95. Memorandum From the Deputy Assistant Secretary of State for Economic Affairs (Kalijarvi) to the Secretary of State1
SUBJECT
- Public Law 480
Since the enactment of Public Law 480 on July 10, 1954, surplus agricultural commodities have been disposed of in the following amounts: under Title I (sale for foreign currencies), some $2 billion ($3 billion at CCC cost); under Title II (primarily for relief purposes), [Page 247] $320 million; and under Title III (for numerous relief purposes and barter), $279 million.
From the standpoint of foreign relations P.L. 480 has its good and bad sides. On the favorable side it is to be noted that shipments for relief have gained good will in recipient countries without arousing resentment on the part of other exporting countries. Not only are agricultural commodities supplied recipient countries, but the local currencies generated are put to many uses serving U.S. foreign policy objectives.
Title I transactions have contributed to the basic food supply of numerous countries permitting them to use their own currencies for the purchases. This has enabled them to combat inflation and temporarily to balance their international accounts. Local currencies have been used with a few exceptions on a loan basis to promote economic development, and on a grant basis to bolster the defense capabilities of our allies. These currencies have also been used to pay U.S. obligations and to finance various U.S. programs. Good will has been gained in many recipient countries and the commercial market for U.S. agricultural products may possibly have been broadened.

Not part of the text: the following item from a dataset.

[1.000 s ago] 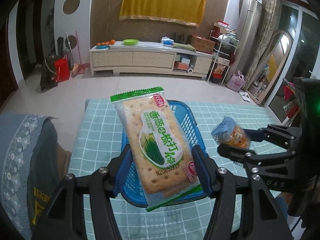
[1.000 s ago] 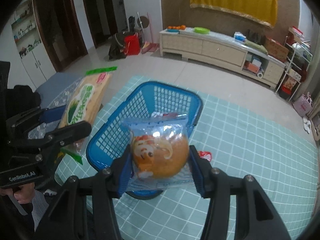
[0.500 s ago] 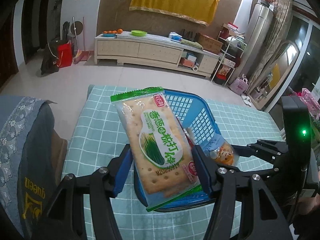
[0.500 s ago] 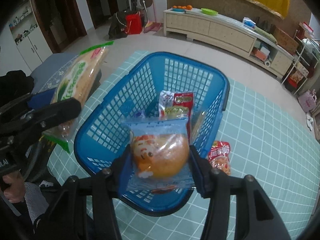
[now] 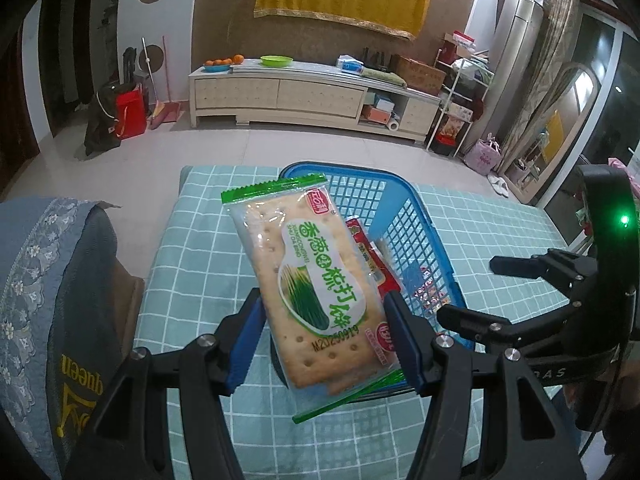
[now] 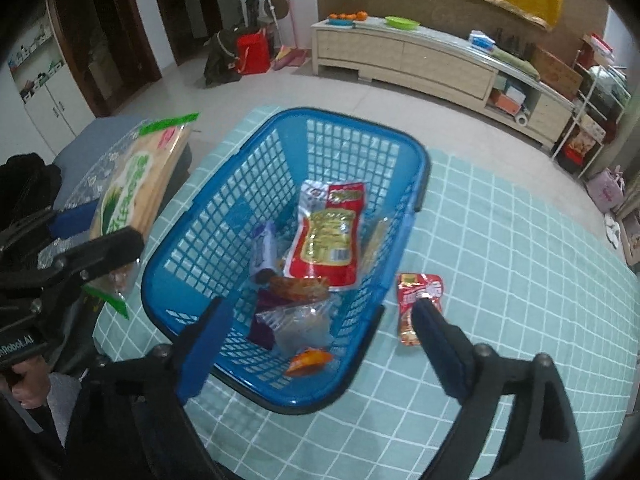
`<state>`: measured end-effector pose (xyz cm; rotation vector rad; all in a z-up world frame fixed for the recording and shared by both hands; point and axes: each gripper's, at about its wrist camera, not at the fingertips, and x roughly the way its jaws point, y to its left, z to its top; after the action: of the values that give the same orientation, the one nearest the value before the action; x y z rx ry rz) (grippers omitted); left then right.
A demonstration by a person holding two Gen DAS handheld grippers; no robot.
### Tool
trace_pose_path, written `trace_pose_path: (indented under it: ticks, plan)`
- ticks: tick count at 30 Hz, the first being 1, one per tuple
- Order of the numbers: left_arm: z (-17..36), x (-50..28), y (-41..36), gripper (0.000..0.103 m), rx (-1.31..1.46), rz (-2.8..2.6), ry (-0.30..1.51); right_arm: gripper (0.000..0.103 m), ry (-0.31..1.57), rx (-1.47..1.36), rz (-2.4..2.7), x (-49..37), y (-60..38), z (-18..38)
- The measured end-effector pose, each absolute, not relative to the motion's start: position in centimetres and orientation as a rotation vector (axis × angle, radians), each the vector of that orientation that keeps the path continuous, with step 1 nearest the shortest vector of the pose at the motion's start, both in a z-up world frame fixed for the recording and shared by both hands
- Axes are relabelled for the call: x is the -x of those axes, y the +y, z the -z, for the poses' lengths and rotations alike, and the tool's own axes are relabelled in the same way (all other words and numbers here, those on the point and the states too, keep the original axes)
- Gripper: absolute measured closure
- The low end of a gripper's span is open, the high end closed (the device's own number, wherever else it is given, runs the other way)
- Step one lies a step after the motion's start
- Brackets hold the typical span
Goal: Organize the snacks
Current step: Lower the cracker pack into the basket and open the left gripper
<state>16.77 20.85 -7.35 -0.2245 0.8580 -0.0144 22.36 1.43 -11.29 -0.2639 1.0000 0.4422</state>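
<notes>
Left wrist view: a cracker packet [image 5: 316, 280] is held tight between the two blue pads of the left gripper [image 5: 322, 336]. It is tipped up, with its green top edge toward 11 o'clock. It is held high and near the blue basket [image 5: 404, 208], most likely so it can be dropped in next. The left gripper is pointed down at a slant toward the checked cloth [image 5: 192, 272].

In the right wrist view, the right gripper [image 6: 316, 344] is seen with its jaws opening wide and nothing between them. It is held over the near end of the basket [image 6: 224, 184], pointing steeply down. Just past the jaws, at 12 o'clock from them, a clear bag with something orange [image 6: 304, 332] lies in the basket; it looks like a bun, but the bag is blurred, so that is a guess. The jaws are being spread so the bag is let go and left there.

More snacks are piled in the basket: a big red and yellow packet [image 6: 328, 236] in the middle, and a purple one [image 6: 262, 248] at 9 o'clock from it. One small red packet [image 6: 416, 300] is left on the cloth, just outside the basket wall, at 3 o'clock. It probably has to be picked up too.

A hand [image 6: 24, 376] is seen low at 8 o'clock, wrapped round the left gripper's handle.
</notes>
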Motion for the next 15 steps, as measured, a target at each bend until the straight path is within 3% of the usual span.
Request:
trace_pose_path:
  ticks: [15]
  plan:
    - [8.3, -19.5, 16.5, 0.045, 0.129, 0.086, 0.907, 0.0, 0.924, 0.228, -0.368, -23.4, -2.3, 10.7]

On the unfavorable side the following points should be noted.
- 1.
- Some countries such as Pakistan, Spain, and Turkey have used Title I programs to escape from the consequences of poor economic policies. Thus they have avoided taking measures they otherwise would have had to undertake in order to set their economies in order.
- 2.
- There is a danger that programs can be developed beyond the capacity of recipient countries to carry forward with their own resources, especially over any protracted period of time. After the commodities are consumed the debt remains. The burden should not be beyond the capacity of a country to repay, or to make it dependent on U.S. charity due to a temporary program.
- 3.
- The program involves state trading, dumping and export subsidies on a large scale and violates the principles of trade we urge on other countries.
- 4.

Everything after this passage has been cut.